Épaté de pouvoir payer avec une simple image, il s’empresse de le raconter à ses lecteurs sur son blog, le 14 juillet au matin. Avec, en illustration, la fameuse image qui lui permettait de payer. Pour que les lecteurs puissent vérifier par eux-mêmes, il a crédité sa carte de 30 dollars et leur a proposé d’essayer dans leur Starbucks habituel.
La carte est vidée rapidement et il remet 50 dollars pour permettre aux habitants de la Côte Ouest d’essayer à leur tour. Le 15 juillet, un de ses amis crédite la carte depuis le site de Starbucks. Le 18 juillet, il créé une API pour permettre aux gens de savoir combien d’argent il reste sur la carte. Une page dédiée, un compte Twitter et une page Facebook suivent rapidement.
Le petit jeu d’un développeur américain devient une “social experiment“
Un monde où tout le monde peut avoir du café gratuit n’existe pas. Mais heureusement, des gens créditent régulièrement la carte. La douce vie de l’expérimentation sociale commence, cheminant tant dans les médias technophiles que sur les télévisions. Jonathan Stark doit sûrement y trouver son compte, puisqu’il a l’occasion de parler de lui.
Des jaloux le soupçonnent d’ailleurs de n’être qu’un infâme publicitaire produisant du buzz gratuit pour la plus grande chaîne de cafés au monde. Mais il n’en est rien. La multinationale déclare simplement :
Starbucks n’a pas connaissance du projet de Jonathan Stark, et n’a aucun lien avec lui, ou l’entreprise pour laquelle il travaille. Starbucks pense que son projet est intéressant et nous sommes flattés qu’il utilise Starbucks comme une partie de son expérimentation sur le “paiement en avance”.
Jolie petite histoire donc, qui crée d’ailleurs des émules puisqu’un certain Craig a également mis sa carte à disposition.

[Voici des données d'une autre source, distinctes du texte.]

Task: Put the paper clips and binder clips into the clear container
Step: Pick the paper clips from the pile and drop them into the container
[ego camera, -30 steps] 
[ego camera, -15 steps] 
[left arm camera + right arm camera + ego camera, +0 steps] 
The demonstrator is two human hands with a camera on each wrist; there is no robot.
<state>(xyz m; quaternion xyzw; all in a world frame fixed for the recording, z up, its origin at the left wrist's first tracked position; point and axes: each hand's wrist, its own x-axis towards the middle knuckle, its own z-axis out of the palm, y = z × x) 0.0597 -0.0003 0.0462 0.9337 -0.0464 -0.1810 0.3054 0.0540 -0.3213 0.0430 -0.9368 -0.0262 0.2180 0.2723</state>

Les bobos offrent des cafés aux bobos
Pour autant, la petite anecdote sympathique ne fait pas que des heureux. Sam Odio, un entrepreneur un peu exaspéré par les bons sentiments émanant de cette expérimentation dans laquelle les bobos offrent des cafés aux bobos —“yuppies buy other yuppies coffee” — a décidé de se pencher sur la carte Starbucks de Jonathan, et de la détourner de son objectif initial.
Il crée donc une petite application lui permettant de savoir lorsque la carte en question contient une quantité importante d’argent. Il se rend ensuite dans son Starbucks pour acheter des cartes cadeaux, et réussi ainsi à cumuler 625 dollars.

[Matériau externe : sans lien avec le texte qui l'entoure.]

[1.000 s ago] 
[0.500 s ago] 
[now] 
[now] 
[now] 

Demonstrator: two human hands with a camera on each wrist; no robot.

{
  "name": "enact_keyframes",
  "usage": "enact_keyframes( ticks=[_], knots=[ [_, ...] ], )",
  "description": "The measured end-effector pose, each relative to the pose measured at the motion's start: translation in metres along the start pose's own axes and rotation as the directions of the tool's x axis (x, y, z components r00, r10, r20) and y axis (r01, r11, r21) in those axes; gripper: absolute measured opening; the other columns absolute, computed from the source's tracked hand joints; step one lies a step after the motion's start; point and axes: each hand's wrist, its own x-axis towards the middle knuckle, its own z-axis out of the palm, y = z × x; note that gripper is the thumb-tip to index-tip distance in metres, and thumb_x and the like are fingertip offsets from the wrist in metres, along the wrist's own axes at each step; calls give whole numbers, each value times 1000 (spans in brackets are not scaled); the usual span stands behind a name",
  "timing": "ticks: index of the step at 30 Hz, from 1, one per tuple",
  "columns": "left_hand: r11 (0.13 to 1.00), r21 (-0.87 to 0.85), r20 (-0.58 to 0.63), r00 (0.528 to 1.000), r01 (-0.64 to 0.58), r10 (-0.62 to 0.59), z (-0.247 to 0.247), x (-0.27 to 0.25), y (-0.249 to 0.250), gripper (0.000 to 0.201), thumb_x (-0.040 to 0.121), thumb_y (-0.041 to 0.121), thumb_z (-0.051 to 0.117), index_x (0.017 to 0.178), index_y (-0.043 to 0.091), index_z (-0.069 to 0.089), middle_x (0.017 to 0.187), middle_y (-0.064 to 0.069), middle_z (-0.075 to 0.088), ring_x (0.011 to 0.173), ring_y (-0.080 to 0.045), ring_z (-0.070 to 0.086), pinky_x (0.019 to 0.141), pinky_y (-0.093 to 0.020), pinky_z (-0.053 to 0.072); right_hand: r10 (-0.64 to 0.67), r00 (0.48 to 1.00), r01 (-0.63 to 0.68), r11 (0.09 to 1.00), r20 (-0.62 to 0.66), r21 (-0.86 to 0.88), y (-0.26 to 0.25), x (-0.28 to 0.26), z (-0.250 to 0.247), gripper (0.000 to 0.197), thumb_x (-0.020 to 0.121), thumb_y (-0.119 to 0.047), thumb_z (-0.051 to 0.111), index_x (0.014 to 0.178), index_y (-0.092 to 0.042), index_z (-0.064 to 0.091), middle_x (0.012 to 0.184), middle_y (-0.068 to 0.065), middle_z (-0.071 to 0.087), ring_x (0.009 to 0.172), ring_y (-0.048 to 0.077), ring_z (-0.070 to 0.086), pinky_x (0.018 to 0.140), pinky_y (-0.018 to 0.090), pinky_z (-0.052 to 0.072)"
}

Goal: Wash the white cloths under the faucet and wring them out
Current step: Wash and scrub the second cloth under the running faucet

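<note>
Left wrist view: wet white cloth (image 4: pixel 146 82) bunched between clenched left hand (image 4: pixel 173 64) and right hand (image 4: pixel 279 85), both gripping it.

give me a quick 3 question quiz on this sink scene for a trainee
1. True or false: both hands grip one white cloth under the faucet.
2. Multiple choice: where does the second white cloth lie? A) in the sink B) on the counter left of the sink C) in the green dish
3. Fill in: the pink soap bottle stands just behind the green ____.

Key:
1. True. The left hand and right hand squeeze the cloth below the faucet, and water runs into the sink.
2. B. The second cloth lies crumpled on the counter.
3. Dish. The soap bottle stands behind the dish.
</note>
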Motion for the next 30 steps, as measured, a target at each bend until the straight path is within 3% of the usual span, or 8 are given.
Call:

Il a ainsi mis aux enchères sur eBay une carte contenant 500 dollars. L’intégralité de la somme obtenue sera reversée à une association caritative :
Suis-je le seul à penser que d’offrir à son prochain fix de caféine à un étranger n’est pas ce dont nous devrions nous préoccuper aujourd’hui ?

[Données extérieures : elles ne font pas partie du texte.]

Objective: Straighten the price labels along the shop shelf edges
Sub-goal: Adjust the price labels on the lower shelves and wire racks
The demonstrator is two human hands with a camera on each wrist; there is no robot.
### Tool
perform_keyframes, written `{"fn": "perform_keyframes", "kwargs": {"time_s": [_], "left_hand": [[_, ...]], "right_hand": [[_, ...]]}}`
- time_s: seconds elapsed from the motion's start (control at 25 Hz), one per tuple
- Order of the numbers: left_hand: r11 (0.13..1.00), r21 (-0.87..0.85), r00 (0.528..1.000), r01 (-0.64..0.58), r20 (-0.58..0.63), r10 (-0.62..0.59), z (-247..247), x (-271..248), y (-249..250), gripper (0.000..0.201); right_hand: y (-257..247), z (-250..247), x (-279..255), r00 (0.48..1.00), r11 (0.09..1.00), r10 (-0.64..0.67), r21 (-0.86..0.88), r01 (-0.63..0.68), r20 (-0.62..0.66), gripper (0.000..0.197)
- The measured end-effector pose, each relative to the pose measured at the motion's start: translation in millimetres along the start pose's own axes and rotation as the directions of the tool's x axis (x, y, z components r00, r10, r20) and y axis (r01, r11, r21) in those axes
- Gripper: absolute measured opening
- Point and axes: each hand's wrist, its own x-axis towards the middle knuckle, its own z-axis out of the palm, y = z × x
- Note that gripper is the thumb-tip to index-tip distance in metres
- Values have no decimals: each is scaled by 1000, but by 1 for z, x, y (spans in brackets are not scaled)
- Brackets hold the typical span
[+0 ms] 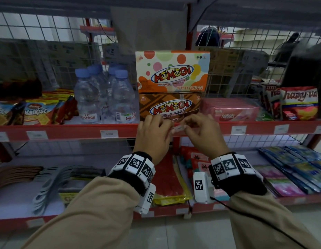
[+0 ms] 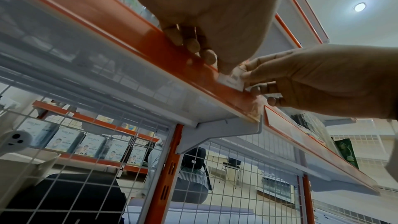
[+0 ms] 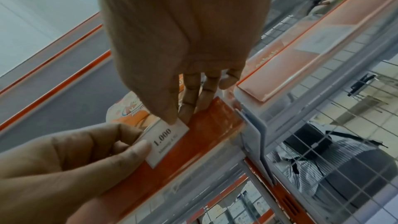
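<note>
Your left hand [image 1: 153,135] and right hand [image 1: 203,134] both pinch the small white paper price label [image 3: 167,144], seemingly tilted, on the orange shelf-edge strip [image 1: 70,132], brown Momogi box [image 1: 169,106] at twelve o'clock.

A white price label [image 3: 167,144] printed "1.000" lies tilted against the orange shelf edge [image 3: 206,125]. The right hand [image 3: 183,40] pinches its upper corner; the left hand [image 3: 71,159] pinches its lower end.

Left hand [image 1: 154,131], right hand [image 1: 201,131] both pinching
</note>
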Motion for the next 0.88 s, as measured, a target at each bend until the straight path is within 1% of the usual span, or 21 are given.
{"fn": "perform_keyframes", "kwargs": {"time_s": [0.12, 0.24, 0.32, 0.6, 0.76, 0.88], "left_hand": [[1000, 22, 1000, -14, -5, 15, 2, 0, -1, 12], [997, 72, 1000, -31, 2, 31, 2, 2, -1, 10], [994, 104, 999, -42, 10, 42, 2, 2, 0, 13], [998, 66, 1000, -5, 24, 4, 3, 2, 1, 19], [998, 57, 1000, -19, 23, 18, 3, 2, 0, 18], [1000, 21, 1000, -1, -4, 1, 4, -1, 0, 16]], "right_hand": [[-2, -5, -3, 997, 993, -49, -102, 55, 62, 22], [-3, -5, -3, 991, 960, -70, -260, 99, 117, 19], [-2, -4, -4, 990, 950, -68, -295, 102, 122, 19], [-2, -5, -7, 991, 945, -72, -309, 105, 116, 16], [-1, -3, -7, 991, 939, -66, -328, 102, 117, 17], [2, -2, -13, 995, 967, -95, -236, 102, 39, 20]]}}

La réaction de Jonathan Stark face à ce hack ressemble à celle de Dieu après avoir offert la Terre aux Hommes :
J’ai n’ai fait que créer un outil, il n’y a rien à faire. Je pense que les gens n’auront que ce qu’ils méritent, en bien ou en mal.
Car Jonathan lui-même ne crédite plus sa carte et, à la manière du caffe’ suspeso, on suppose que les gens qui s’offrent un café avec l’argent des autres n’hésiteront pas à recréditer la carte par la suite.
Un simple retour d’ascenseur, ou comment comprendre le désarroi de Dieu.
[màj - 19h30] – Le 12 août dans la nuit, la carte de Jonathan a été désactivé, suite à l’action de Sam Odio. Jonathan déclare sur son site que ce n’est que le commencement de quelque chose de plus grand, et que les gens n’hésiteront plus à payer en avance pour d’autres personnes.